1996 Tipperary Senior Hurling Championship
- Dates: 21 September – 27 October 1996
- Teams: 8
- Sponsor: Nenagh Co-Op
- Champions: Boherlahan-Dualla (11th title) Philly Ryan (captain) Dan O'Donnell (manager)
- Runners-up: Toomevara Pat King (captain) Seán Stack (manager)

Tournament statistics
- Matches played: 7
- Goals scored: 22 (3.14 per match)
- Points scored: 156 (22.29 per match)
- Top scorer(s): Philip O'Dwyer (6-10)

= 1996 Tipperary Senior Hurling Championship =

Annual hurling competition season

The 1996 Tipperary Senior Hurling Championship was the 105th staging of the Tipperary Senior Hurling Championship since its establishment by the Tipperary County Board in 1887. The championship began on 21 September 1996 and ended 27 October 1996.

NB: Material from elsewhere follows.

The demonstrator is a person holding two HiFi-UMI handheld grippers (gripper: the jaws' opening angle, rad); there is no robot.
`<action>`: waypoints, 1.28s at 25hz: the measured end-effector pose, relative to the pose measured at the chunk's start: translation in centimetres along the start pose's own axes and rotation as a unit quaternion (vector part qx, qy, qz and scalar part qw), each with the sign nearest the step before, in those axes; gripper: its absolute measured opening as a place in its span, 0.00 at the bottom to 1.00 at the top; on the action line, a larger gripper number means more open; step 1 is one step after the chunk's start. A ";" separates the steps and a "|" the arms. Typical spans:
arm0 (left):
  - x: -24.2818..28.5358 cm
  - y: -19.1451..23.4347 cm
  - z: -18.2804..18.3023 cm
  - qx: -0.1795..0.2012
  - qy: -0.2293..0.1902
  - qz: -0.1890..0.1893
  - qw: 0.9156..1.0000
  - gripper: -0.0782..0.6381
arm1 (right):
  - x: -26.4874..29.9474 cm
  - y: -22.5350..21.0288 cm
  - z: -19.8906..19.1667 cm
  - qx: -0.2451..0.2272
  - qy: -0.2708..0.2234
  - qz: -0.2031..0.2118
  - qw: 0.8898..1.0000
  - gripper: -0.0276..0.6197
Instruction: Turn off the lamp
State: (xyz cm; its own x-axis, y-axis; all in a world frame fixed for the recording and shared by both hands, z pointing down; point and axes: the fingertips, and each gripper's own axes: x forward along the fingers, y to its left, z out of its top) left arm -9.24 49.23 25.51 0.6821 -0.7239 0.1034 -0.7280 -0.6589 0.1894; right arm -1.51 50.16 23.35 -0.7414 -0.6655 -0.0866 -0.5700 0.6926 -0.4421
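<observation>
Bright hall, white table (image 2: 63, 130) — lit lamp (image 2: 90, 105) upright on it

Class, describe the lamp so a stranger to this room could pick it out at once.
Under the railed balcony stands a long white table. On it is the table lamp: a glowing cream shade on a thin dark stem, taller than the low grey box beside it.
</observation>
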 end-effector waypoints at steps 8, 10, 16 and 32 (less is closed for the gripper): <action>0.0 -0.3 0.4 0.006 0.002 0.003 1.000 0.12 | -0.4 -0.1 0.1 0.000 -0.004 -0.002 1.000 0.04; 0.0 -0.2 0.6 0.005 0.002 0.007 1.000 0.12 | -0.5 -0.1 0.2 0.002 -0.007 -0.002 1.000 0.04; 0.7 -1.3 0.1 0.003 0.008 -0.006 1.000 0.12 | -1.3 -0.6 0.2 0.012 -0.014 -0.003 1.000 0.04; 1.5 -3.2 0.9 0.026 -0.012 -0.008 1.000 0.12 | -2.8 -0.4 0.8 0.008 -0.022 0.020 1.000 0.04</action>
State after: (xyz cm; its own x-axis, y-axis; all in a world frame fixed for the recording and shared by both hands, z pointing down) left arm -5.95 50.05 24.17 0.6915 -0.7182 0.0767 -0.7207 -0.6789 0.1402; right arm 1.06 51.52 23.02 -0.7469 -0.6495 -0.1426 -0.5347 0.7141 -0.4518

Nenagh Éire Óg were the defending champions, however, they failed to qualify after being defeated by Lorrha-Dorrha in the first round of the North Championship.

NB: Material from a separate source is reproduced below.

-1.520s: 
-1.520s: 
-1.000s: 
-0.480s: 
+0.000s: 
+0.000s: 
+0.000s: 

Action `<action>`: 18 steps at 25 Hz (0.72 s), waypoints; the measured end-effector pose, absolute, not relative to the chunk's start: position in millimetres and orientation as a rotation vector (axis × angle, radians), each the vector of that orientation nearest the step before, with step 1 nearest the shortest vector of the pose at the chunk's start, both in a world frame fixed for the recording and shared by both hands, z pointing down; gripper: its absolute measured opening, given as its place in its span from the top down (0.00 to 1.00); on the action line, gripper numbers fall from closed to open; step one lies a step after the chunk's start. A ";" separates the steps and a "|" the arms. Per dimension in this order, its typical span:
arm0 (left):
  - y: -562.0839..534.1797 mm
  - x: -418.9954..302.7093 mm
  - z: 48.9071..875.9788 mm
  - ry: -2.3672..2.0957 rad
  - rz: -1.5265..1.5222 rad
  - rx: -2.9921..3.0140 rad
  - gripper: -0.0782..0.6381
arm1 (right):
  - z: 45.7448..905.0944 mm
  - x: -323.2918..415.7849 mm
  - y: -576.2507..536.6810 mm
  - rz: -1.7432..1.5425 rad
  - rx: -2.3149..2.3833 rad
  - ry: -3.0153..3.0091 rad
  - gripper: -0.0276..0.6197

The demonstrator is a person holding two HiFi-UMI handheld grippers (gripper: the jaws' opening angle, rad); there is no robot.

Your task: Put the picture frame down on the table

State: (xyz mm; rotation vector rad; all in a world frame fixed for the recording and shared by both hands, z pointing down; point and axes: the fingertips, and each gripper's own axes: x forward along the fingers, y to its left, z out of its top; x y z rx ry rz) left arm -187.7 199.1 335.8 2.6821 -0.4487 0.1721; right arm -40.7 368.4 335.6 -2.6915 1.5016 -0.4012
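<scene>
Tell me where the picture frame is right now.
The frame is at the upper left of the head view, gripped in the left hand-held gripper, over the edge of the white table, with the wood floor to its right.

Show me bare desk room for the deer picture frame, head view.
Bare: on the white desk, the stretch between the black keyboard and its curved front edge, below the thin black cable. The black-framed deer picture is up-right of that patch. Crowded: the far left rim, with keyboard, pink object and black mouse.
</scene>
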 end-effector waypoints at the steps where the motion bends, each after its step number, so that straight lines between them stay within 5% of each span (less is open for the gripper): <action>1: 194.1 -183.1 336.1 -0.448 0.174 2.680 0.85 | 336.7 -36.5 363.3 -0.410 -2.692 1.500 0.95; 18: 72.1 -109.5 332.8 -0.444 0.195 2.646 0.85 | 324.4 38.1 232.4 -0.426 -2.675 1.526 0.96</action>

On 27 October 1996, Boherlahan-Dualla won the championship after a 1–16 to 2–12 defeat of Toomevara in the final at Semple Stadium. It was their 11th championship title overall and their first title since 1941. It remains their last championship triumph.

==Qualification==

| Division | Championship | Champions | Runners-up |
|---|---|---|---|
| Mid | Mid Tipperary Senior Hurling Championship | Boherlahan-Dualla | Thurles Sarsfields |
| North | North Tipperary Senior Hurling Championship | Newport | Lorrha |
| South | South Tipperary Senior Hurling Championship | Ballingarry | Killenaule |
| West | West Tipperary Senior Hurling Championship | Clonoulty-Rossmore | Cashel King Cormacs |

==Championship statistics==
===Top scorers===

- Top scorers overall

| Rank | Player | Club | Tally | Total | Matches | Average |
| 1 | Philip O'Dwyer | Boherlahan-Dualla | 6-10 | 28 | 3 | 9.33 |
| 2 | Kevin McCormack | Toomevara | 0-16 | 16 | 3 | 5.33 |
| 3 | Timmy Moloney | Cashel King Cormacs | 1-11 | 14 | 2 | 7.00 |
| 4 | Aidan Flanagan | Boherlahan-Dualla | 0-12 | 12 | 3 | 4.00 |
| 5 | Johnny Enright | Thurles Sarsfields | 0-11 | 11 | 2 | 5.50 |
| 6 | T. J. Connolly | Cashel King Cormacs | 2-04 | 10 | 2 | 5.00 |
| 7 | Liam Nolan | Toomevara | 2-03 | 9 | 3 | 3.00 |
| 8 | Liam Cahill | Ballingarry | 1-05 | 8 | 1 | 8.00 |
| Michael Ferncombe | Boherlahan-Dualla | 1-05 | 8 | 3 | 2.66 |
| Michael Bevans | Toomevara | 1-05 | 8 | 3 | 2.66 |
| Ger Flanagan | Boherlahan-Dualla | 0-08 | 8 | 3 | 2.66 |

- Top scorers in a single game

| Rank | Player | Club | Tally | Total | Opposition |
| 1 | Philip O'Dwyer | Boherlahan-Dualla | 4-03 | 15 | Cashel King Cormacs |
| 2 | Timmy Moloney | Cashel King Cormacs | 1-09 | 12 | Newport |
| 3 | Liam Cahill | Ballingarry | 1-05 | 8 | Boherlahan-Dualla |
| Johnny Enright | Thurles Sarsfields | 0-08 | 8 | Killenaule |
| 5 | Philip O'Dwyer | Boherlahan-Dualla | 1-04 | 7 | Ballingarry |
| Michael Ferncombe | Boherlahan-Dualla | 1-04 | 7 | Ballingarry |
| Kevin McCormack | Toomevara | 0-07 | 7 | Clonoulty-Rossmore |
| 8 | Séamus Quinn | Thurles Sarsfields | 2-00 | 6 | Killenaule |
| Kevin Kennedy | Toomevara | 2-00 | 6 | Boherlahan-Dualla |
| Tony Shelly | Killenaule | 1-03 | 6 | Thurles Sarsfields |
| T. J. Connolly | Cashel King Cormacs | 1-03 | 6 | Boherlahan-Dualla |
| Philip O'Dwyer | Boherlahan-Dualla | 1-03 | 6 | Toomevara |
| Aidan Flanagan | Boherlahan-Dualla | 0-06 | 6 | Toomevara |
| Ger Bradley | Newport | 0-06 | 6 | Cashel King Cormacs |

===Miscellaneous===
- Boherlahan-Dualla win the title for the first time since 1941.
- Toomevara lose a final for the first time since 1961.